▸ Task to complete
Every line of the data should be output word for word.

▸ Given records

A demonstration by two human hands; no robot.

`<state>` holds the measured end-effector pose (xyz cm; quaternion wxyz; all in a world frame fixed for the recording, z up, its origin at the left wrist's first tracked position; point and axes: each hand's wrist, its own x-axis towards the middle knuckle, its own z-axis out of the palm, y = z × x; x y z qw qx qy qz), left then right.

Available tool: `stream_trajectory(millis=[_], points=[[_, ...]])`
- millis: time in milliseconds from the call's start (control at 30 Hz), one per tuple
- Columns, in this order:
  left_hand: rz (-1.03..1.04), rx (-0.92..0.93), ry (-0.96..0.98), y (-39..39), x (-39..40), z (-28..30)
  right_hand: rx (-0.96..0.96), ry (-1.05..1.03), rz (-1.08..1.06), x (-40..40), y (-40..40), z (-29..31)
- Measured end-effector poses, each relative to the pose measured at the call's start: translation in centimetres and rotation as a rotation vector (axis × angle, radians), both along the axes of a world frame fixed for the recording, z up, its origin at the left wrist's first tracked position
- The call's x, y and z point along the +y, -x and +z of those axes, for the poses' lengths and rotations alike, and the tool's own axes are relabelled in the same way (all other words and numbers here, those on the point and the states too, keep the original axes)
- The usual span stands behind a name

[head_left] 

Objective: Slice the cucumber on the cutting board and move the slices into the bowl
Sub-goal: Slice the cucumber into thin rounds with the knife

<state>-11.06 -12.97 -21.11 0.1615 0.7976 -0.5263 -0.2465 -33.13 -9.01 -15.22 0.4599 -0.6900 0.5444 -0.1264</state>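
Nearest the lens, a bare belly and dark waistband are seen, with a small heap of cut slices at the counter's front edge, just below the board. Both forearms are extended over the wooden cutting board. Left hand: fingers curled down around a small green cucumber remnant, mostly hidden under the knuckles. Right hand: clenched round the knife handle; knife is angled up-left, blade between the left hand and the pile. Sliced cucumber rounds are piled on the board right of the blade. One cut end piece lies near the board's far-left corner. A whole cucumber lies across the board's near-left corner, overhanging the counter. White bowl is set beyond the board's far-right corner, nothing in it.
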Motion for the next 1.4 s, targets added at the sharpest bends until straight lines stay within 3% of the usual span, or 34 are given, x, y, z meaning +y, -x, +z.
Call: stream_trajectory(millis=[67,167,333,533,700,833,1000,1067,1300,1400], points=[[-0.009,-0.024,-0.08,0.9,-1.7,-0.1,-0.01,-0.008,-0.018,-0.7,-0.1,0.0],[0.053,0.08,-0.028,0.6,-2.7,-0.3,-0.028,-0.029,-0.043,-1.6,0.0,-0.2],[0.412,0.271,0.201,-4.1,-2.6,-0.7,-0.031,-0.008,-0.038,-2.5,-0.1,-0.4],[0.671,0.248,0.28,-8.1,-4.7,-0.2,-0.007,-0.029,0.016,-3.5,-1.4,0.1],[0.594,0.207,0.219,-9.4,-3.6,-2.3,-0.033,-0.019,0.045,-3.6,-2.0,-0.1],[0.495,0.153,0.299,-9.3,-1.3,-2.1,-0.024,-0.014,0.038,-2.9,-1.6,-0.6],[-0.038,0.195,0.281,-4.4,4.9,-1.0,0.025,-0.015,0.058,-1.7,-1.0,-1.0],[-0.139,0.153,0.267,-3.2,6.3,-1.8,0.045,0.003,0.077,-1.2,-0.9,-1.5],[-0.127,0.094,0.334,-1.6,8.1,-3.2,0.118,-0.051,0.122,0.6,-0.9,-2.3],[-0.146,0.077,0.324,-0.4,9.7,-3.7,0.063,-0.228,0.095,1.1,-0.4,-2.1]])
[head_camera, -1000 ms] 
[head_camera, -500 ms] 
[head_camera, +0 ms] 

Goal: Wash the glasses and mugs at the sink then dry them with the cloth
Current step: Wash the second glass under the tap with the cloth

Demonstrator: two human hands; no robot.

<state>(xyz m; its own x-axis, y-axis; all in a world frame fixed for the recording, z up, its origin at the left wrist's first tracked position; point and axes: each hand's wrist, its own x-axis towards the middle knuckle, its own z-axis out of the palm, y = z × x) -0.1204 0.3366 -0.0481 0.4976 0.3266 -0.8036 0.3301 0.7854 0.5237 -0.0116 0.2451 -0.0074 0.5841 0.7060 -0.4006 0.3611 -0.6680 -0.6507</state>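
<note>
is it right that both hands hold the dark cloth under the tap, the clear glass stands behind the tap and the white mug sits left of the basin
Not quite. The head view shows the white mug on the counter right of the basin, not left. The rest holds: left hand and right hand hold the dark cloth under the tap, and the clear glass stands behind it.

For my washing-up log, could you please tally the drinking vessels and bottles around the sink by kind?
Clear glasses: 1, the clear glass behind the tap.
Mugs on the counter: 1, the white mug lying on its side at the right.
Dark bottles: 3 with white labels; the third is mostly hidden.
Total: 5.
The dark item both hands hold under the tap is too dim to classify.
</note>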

▸ Written solution
A demonstration by two human hands; no robot.

`<state>` holds the measured end-effector pose (xyz cm; quaternion wxyz; all in a world frame fixed for the recording, z up, its origin at the left wrist's first tracked position; point and axes: each hand's wrist, its own x-axis towards the middle knuckle, its own z-axis out of the palm, y = z × x; x y z qw qx qy qz), left then right.

Available tool: `stream_trajectory(millis=[_], points=[[_, ...]])`
- millis: time in milliseconds from the call's start (control at 30 Hz), one per tuple
- Columns, in this order:
  left_hand: rz (-1.03..1.04), rx (-0.92..0.93), ry (-0.96..0.98), y (-39..39), x (-39..40), z (-28..30)
  right_hand: rx (-0.96..0.96), ry (-1.05..1.03), rz (-1.08..1.06), x (-40..40), y (-40..40), z (-29..31)
- Measured end-effector poses, each relative to the pose measured at the call's start: translation in centimetres and rotation as a rotation vector (axis × angle, radians), both along the axes of a world frame fixed for the recording, z up, its origin at the left wrist's first tracked position
- The call's x, y and z point along the +y, -x and +z of those axes, for the poses' lengths and rotations alike, and the tool's own axes are relabelled in the same way (all other words and numbers here, those on the point and the states too, keep the original axes)
- The usual span stands behind a name

[head_left] 

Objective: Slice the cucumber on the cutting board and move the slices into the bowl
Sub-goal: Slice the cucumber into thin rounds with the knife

<state>-11.06 -12.97 -21.11 0.1615 0.7976 -0.5263 -0.2465 -33.13 -9.01 -15.22 0.4599 -0.6900 0.5444 -0.1264</state>
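Nearest the lens, a bare belly and dark waistband are seen, with a small heap of cut slices at the counter's front edge, just below the board. Both forearms are extended over the wooden cutting board. Left hand: fingers curled down around a small green cucumber remnant, mostly hidden under the knuckles. Right hand: clenched round the knife handle; knife is angled up-left, blade between the left hand and the pile. Sliced cucumber rounds are piled on the board right of the blade. One cut end piece lies near the board's far-left corner. A whole cucumber lies across the board's near-left corner, overhanging the counter. White bowl is set beyond the board's far-right corner, nothing in it.
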Motion for the next 1.4 s, targets added at the sharpest bends until straight lines stay within 3% of the usual span, or 34 are given, x, y, z meaning +y, -x, +z.
Call: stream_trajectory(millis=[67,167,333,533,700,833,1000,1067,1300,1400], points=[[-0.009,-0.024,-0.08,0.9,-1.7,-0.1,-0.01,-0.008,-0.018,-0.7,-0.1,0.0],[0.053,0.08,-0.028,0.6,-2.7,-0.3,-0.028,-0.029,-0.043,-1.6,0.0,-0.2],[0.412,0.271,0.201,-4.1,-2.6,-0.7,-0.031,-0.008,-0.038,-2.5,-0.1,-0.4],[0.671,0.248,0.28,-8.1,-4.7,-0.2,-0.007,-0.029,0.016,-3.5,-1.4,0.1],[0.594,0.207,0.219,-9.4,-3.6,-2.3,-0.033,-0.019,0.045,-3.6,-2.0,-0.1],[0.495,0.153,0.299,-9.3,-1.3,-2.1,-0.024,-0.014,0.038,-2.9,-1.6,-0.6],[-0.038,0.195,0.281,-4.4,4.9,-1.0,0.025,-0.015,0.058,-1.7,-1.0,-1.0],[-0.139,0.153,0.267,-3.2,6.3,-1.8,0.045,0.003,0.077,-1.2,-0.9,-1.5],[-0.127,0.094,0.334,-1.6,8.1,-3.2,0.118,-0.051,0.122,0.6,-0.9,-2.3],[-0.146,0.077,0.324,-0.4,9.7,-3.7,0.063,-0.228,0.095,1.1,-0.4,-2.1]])
[head_camera, -1000 ms] 
[head_camera, -500 ms] 
[head_camera, +0 ms] 

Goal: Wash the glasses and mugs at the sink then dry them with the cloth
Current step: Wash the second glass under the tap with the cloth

Demonstrator: two human hands; no robot.

<state>(xyz m; its own x-axis, y-axis; all in a world frame fixed for the recording, z up, its origin at the left wrist's first tracked position; point and axes: each hand's wrist, its own x-axis towards the middle knuckle, its own z-axis out of the palm, y = z × x) -0.1204 0.3366 -0.0481 0.4976 0.3266 -0.8036 0.3301 0.7854 0.5237 -0.0116 0.2451 -0.0074 0.5841 0.7060 -0.4006 0.3611 -0.6680 -0.6507</state>
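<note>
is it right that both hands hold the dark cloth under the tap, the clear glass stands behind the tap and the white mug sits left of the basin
Not quite. The head view shows the white mug on the counter right of the basin, not left. The rest holds: left hand and right hand hold the dark cloth under the tap, and the clear glass stands behind it.

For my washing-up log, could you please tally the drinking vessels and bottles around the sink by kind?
Clear glasses: 1, the clear glass behind the tap.
Mugs on the counter: 1, the white mug lying on its side at the right.
Dark bottles: 3 with white labels; the third is mostly hidden.
Total: 5.
The dark item both hands hold under the tap is too dim to classify.
</note>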

This response is complete, and nothing else is pending.